The California Supreme Court on Thursday found that a waiver Sheppard, Mullin, Richter & Hampton client J-M Manufacturing signed was not effective because the firm failed to disclose a known conflict with a current client.

The company, a PVC pipe manufacturer, refused to pay Sheppard Mullin over $1 million in legal fees in a whistleblower case after it came to light that the firm also represented a plaintiff in that action—albeit in unrelated employment matters—and that the firm failed to disclose it. Sheppard Mullin was forced to step aside from the litigation after the former client, the city of South Tahoe, raised the issue with the court.

Sheppard Mullin sued J-M in 2012 and routed the case to arbitration, where it was awarded $1.3 million in outstanding fees. A Los Angeles appeals court turned the tables in January 2016, finding that because of the undisclosed conflict, Sheppard Mullin had not only forfeited its claim to the unpaid fees but also must disgorge $2.7 million already received from J-M.

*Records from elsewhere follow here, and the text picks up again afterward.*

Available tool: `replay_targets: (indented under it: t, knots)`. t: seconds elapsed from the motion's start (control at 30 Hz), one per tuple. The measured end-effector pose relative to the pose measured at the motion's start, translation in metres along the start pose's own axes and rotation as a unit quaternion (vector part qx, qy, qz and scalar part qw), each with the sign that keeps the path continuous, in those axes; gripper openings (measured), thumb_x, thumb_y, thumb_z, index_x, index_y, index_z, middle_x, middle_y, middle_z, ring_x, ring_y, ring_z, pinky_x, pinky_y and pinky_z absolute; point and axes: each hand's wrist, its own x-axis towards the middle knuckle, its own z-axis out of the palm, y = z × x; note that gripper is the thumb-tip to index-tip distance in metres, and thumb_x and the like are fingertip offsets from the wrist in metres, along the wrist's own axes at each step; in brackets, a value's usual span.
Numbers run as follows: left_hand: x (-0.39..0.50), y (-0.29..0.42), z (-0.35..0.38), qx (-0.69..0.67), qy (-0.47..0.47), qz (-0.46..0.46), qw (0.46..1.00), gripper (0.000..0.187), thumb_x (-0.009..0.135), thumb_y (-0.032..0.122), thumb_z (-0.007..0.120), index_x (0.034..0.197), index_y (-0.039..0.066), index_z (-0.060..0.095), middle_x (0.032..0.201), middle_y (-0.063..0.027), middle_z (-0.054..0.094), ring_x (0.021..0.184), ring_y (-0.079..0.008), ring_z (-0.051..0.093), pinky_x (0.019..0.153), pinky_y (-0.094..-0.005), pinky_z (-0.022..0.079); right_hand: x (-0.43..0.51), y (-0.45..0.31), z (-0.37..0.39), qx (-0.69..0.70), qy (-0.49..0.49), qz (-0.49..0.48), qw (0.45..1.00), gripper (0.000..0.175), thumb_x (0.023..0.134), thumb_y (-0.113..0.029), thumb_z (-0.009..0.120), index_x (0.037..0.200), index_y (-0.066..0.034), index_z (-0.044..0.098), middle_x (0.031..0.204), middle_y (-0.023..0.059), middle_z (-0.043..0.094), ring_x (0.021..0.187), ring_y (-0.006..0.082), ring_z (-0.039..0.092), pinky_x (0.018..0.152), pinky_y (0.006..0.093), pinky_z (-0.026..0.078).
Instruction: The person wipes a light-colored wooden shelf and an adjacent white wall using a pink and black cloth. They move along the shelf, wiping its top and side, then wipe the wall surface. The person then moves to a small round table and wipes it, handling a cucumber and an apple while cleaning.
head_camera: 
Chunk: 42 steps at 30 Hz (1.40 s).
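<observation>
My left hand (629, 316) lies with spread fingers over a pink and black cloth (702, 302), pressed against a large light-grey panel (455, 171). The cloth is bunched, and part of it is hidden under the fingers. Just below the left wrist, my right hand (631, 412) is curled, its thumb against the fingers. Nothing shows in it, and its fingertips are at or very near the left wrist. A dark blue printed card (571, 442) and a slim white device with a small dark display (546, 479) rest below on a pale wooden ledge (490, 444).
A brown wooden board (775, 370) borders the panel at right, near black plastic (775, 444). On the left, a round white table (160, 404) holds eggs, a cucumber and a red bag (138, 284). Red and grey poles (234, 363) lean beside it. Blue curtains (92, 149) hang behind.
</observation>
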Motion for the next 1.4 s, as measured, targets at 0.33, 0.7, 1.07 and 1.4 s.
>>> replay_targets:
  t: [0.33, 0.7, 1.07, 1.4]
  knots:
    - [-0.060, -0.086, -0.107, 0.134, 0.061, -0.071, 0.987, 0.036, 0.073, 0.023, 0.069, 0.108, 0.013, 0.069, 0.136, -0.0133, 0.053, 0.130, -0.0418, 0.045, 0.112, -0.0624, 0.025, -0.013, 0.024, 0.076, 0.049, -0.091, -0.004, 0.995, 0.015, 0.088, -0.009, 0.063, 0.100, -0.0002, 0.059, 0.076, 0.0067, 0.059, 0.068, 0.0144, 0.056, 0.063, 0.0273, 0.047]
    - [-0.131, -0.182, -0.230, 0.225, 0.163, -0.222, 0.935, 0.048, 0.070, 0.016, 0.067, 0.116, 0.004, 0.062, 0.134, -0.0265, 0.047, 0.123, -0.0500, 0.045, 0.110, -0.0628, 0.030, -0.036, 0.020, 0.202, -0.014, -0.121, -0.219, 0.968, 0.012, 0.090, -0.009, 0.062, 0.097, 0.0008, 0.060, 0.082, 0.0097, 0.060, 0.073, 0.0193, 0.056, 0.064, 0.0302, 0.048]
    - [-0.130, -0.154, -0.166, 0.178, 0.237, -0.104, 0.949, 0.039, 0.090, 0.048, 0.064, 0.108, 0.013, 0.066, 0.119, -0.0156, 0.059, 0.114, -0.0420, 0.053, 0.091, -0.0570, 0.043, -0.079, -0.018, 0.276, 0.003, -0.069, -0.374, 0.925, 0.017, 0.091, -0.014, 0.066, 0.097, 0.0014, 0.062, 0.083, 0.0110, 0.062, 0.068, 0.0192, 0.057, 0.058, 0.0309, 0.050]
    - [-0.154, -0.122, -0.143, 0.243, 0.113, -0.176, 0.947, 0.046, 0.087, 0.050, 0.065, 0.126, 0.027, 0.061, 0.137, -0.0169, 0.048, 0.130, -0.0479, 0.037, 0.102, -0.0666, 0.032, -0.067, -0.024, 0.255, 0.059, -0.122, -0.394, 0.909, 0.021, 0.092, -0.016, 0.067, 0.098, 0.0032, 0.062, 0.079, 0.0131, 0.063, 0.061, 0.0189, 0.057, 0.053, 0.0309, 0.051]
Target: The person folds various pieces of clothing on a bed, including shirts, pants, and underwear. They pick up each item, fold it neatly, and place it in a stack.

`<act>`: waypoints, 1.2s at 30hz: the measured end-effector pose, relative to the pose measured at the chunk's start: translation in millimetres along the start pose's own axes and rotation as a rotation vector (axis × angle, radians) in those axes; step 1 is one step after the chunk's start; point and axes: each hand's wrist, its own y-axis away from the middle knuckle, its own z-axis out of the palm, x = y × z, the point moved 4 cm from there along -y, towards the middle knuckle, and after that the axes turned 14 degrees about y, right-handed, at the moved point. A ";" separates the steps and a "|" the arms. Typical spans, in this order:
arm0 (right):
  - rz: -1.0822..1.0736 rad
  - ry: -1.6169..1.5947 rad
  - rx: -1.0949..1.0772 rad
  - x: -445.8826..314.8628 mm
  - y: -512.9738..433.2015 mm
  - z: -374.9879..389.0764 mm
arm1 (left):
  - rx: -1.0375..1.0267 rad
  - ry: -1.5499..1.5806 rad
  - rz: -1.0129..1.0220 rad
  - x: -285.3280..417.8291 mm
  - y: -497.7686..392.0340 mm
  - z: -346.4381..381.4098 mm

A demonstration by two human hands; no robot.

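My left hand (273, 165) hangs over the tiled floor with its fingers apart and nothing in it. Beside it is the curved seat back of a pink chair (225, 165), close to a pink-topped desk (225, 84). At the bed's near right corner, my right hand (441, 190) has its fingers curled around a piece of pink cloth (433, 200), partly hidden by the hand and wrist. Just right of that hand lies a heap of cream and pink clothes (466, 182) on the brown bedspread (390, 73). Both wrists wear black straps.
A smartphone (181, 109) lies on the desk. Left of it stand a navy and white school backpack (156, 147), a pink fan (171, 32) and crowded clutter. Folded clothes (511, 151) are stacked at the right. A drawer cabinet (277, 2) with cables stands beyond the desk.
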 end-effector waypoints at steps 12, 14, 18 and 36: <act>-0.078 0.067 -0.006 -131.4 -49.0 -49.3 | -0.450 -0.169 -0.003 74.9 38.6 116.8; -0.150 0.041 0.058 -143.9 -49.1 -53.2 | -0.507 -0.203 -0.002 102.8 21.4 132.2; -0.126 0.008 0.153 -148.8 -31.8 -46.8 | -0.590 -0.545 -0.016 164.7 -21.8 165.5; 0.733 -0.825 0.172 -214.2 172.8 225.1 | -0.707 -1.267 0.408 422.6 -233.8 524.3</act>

Although Thursday's decision from the California Supreme Court sided with J-M on the waiver issue, the court found that “the ethical violation does not categorically disentitle the law firm from recovering the value of the services it rendered to the manufacturer.” The court routed the case back to the trial court to determine “whether principles of equity entitle the law firm to some measure of compensation” for its work for J-M.